An In-Depth Study on Deep Learning Model Cloning
Abstract
Artificial intelligence has achieved remarkable breakthroughs in fields such as text, image, and video analysis, with deep learning serving as the mainstream paradigm widely adopted across applications. Trained deep learning models can be integrated into various applications either through fine-tuning or without any modification. While this practice promotes the advancement of artificial intelligence, it also raises concerns regarding intellectual property protection and information security risks. Therefore, it is necessary to propose relevant methods to measure the similarity between models. Existing code clone detection techniques are insufficient to address this issue. In this paper, we formalize deep learning models as weighted graph objects defined by both computational structure and parameter distribution.

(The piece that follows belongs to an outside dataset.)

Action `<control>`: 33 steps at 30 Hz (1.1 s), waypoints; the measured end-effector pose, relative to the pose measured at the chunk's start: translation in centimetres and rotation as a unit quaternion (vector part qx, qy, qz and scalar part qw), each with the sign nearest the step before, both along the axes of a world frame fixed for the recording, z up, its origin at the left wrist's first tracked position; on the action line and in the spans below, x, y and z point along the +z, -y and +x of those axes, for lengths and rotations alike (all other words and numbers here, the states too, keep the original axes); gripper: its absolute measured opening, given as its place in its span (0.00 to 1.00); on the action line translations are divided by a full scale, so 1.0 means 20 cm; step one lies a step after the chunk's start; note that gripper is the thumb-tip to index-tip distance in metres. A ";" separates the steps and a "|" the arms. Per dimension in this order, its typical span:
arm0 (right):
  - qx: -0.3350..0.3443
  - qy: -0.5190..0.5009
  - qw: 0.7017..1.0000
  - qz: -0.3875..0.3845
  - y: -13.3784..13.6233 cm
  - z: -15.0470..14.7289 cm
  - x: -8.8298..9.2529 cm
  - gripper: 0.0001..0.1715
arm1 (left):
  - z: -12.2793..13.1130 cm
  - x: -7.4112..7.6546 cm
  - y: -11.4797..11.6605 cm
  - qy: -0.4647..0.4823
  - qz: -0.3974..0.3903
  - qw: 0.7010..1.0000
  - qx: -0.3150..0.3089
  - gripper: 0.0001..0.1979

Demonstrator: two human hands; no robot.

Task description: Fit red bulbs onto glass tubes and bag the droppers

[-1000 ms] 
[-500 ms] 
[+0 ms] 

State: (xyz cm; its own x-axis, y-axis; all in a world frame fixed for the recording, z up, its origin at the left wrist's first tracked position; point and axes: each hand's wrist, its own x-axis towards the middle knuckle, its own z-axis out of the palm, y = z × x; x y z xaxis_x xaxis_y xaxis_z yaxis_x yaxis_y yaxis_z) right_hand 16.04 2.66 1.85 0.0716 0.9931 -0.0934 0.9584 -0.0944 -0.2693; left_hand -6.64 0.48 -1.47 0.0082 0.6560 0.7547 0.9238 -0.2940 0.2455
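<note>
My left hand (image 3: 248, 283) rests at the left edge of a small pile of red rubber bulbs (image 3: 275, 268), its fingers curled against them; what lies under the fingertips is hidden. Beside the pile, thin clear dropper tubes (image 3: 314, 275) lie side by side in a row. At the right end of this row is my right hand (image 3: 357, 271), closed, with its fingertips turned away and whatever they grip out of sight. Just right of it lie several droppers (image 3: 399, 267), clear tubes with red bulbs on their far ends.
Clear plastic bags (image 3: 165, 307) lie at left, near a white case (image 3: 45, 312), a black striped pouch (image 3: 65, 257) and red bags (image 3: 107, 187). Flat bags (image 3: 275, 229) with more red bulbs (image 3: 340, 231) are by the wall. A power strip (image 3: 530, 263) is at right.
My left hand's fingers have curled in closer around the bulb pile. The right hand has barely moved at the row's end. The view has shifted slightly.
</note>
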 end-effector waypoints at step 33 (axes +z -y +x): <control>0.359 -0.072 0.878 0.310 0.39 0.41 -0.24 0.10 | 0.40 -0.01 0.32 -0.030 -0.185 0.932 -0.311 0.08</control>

Drawing inspiration from code clone analysis, we provide the first definition of model cloning and design a method for model similarity detection. The framework characterizes model topology at the structural level based on normalized computational graphs, and at the weight level, it employs a method that does not require explicit parameter alignment to measure the statistical similarity of weight parameters. Experiments on a synthetic model clone benchmark dataset and real-world open-source models demonstrate that the proposed method can accurately detect similar models. The experimental analysis results align with the expected similarity changes during model fine-tuning and derivation processes. This method provides a unified and extensible quantitative foundation for model lineage analysis, model retrieval, and intellectual property protection of models.